Give again, character for character, the lines that lie between the first line of the material and the line with "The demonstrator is", inclusive. Omit pictures.

<<<<

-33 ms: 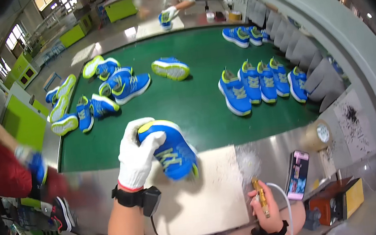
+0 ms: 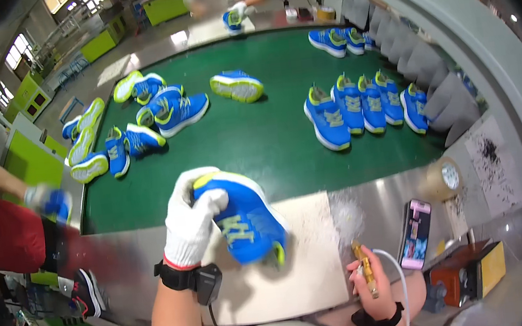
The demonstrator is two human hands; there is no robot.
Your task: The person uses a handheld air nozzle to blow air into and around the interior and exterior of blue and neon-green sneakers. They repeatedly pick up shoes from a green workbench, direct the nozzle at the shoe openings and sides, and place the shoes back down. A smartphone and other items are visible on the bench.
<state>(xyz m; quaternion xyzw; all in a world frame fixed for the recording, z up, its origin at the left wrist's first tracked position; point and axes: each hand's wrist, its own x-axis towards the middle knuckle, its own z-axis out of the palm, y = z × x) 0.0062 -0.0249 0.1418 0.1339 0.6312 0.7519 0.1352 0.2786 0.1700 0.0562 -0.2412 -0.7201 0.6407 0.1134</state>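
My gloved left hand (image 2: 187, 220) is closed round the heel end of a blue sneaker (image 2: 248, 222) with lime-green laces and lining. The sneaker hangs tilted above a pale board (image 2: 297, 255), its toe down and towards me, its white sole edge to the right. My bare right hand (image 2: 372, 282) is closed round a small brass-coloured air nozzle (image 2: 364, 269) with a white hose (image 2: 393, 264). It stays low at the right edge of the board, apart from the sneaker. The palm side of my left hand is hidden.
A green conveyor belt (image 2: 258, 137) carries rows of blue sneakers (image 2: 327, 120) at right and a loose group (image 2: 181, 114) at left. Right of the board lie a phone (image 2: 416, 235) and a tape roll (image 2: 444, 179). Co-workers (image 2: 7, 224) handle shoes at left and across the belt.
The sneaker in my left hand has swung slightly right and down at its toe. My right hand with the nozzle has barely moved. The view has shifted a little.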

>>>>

FINISHED EXERCISE »
-33 ms: 
+0 ms: 
The demonstrator is two human hands; there is no robot.

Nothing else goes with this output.